WORK INSTRUCTION: When you return the data, keep every word exact and include none of the images.

PROVIDED MATERIAL:
* * * * *

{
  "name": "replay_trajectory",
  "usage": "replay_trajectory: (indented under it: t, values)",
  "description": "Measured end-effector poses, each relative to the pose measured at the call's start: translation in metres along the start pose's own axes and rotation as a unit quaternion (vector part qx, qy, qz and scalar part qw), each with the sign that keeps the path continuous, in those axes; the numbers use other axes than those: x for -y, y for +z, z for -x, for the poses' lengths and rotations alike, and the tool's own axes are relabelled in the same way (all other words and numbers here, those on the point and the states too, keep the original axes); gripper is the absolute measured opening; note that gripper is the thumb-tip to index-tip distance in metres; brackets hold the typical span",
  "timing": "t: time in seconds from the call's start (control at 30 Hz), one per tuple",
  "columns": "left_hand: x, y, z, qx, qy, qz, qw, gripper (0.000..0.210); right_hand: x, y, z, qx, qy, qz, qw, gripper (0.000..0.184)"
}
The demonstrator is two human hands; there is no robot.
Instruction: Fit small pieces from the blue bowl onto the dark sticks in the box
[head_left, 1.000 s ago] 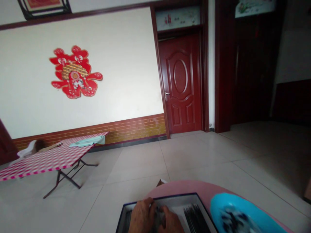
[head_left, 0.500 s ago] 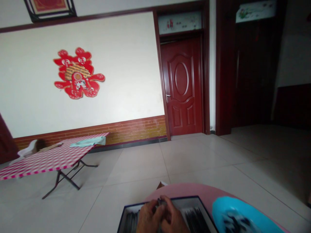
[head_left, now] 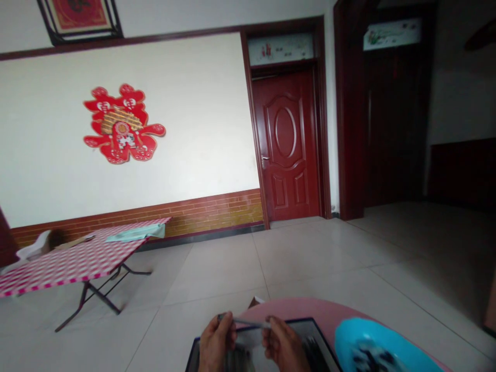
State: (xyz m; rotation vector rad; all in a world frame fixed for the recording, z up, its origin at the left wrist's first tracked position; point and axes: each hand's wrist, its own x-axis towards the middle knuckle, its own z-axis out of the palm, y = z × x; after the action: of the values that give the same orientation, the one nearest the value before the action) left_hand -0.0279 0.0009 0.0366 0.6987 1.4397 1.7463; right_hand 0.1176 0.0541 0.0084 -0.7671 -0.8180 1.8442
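Observation:
Over a shallow white box with a dark rim (head_left: 306, 321), my left hand (head_left: 215, 343) and my right hand (head_left: 283, 345) are held apart, each with its fingers closed. A thin grey strip (head_left: 250, 323) stretches between them, one end pinched in each hand; its exact kind is too small to make out. Inside the box, thin dark pieces (head_left: 314, 354) stand in a row at the right, partly behind my right hand. More slim greyish pieces (head_left: 238, 357) lie between my hands at the left.
The box rests on a round pink table (head_left: 306, 307). At its right stands a bright blue basin (head_left: 362, 328) with blurred dark and white pieces inside. A folding table with a checked cover (head_left: 77, 263) is farther left, and a red door (head_left: 287, 139) is beyond the tiled floor.
My hands were close together over the box; they have moved apart, and the thin grey strip now shows stretched between them. The view has shifted slightly.

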Motion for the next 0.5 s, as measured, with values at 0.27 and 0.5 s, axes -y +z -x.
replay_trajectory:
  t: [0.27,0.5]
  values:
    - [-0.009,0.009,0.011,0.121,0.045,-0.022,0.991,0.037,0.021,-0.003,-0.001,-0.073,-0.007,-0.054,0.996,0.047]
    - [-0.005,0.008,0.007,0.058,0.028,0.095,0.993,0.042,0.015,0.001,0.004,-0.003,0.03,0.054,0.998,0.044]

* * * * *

SOLVED PROBLEM:
{
  "name": "replay_trajectory",
  "usage": "replay_trajectory: (indented under it: t, values)",
  "description": "Measured end-effector poses, each relative to the pose measured at the call's start: translation in metres along the start pose's own axes and rotation as a unit quaternion (vector part qx, qy, qz and scalar part qw), each with the sign that keeps the path continuous, in those axes; the numbers use other axes than those: x for -y, y for +z, z for -x, for the poses' lengths and rotations alike, and the tool's own axes are relabelled in the same way (all other words and numbers here, those on the point and the states too, keep the original axes); gripper is the absolute measured opening; note that gripper is the thumb-tip to index-tip distance in metres; brackets hold the typical span",
  "timing": "t: time in seconds from the call's start (control at 30 Hz), one per tuple",
  "columns": "left_hand: x, y, z, qx, qy, qz, qw, gripper (0.000..0.210); right_hand: x, y, z, qx, qy, qz, qw, gripper (0.000..0.184)"
}
The demonstrator is two human hands; there is no robot.
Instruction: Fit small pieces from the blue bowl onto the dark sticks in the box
[head_left, 1.000 s ago] 
[head_left, 0.500 s ago] 
[head_left, now] 
State: (xyz m; rotation vector rad; all in a world frame fixed for the recording, z up, its origin at the left wrist's first tracked position; point and axes: each hand's wrist, its own x-axis towards the middle knuckle, its own z-axis out of the palm, y = z × x; after the action: of the values that give the same orientation, the one nearest the value before the action) left_hand -0.0279 0.0009 0.0366 0.6987 1.4397 1.7463; right_hand 0.1176 0.0541 0.0084 -0.7671 -0.8180 1.8442
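Observation:
Over a shallow white box with a dark rim (head_left: 306, 321), my left hand (head_left: 215, 343) and my right hand (head_left: 283, 345) are held apart, each with its fingers closed. A thin grey strip (head_left: 250, 323) stretches between them, one end pinched in each hand; its exact kind is too small to make out. Inside the box, thin dark pieces (head_left: 314, 354) stand in a row at the right, partly behind my right hand. More slim greyish pieces (head_left: 238, 357) lie between my hands at the left.
The box rests on a round pink table (head_left: 306, 307). At its right stands a bright blue basin (head_left: 362, 328) with blurred dark and white pieces inside. A folding table with a checked cover (head_left: 77, 263) is farther left, and a red door (head_left: 287, 139) is beyond the tiled floor.
My hands were close together over the box; they have moved apart, and the thin grey strip now shows stretched between them. The view has shifted slightly.
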
Motion for the next 0.5 s, as measured, with values at 0.27 and 0.5 s, axes -y +z -x.
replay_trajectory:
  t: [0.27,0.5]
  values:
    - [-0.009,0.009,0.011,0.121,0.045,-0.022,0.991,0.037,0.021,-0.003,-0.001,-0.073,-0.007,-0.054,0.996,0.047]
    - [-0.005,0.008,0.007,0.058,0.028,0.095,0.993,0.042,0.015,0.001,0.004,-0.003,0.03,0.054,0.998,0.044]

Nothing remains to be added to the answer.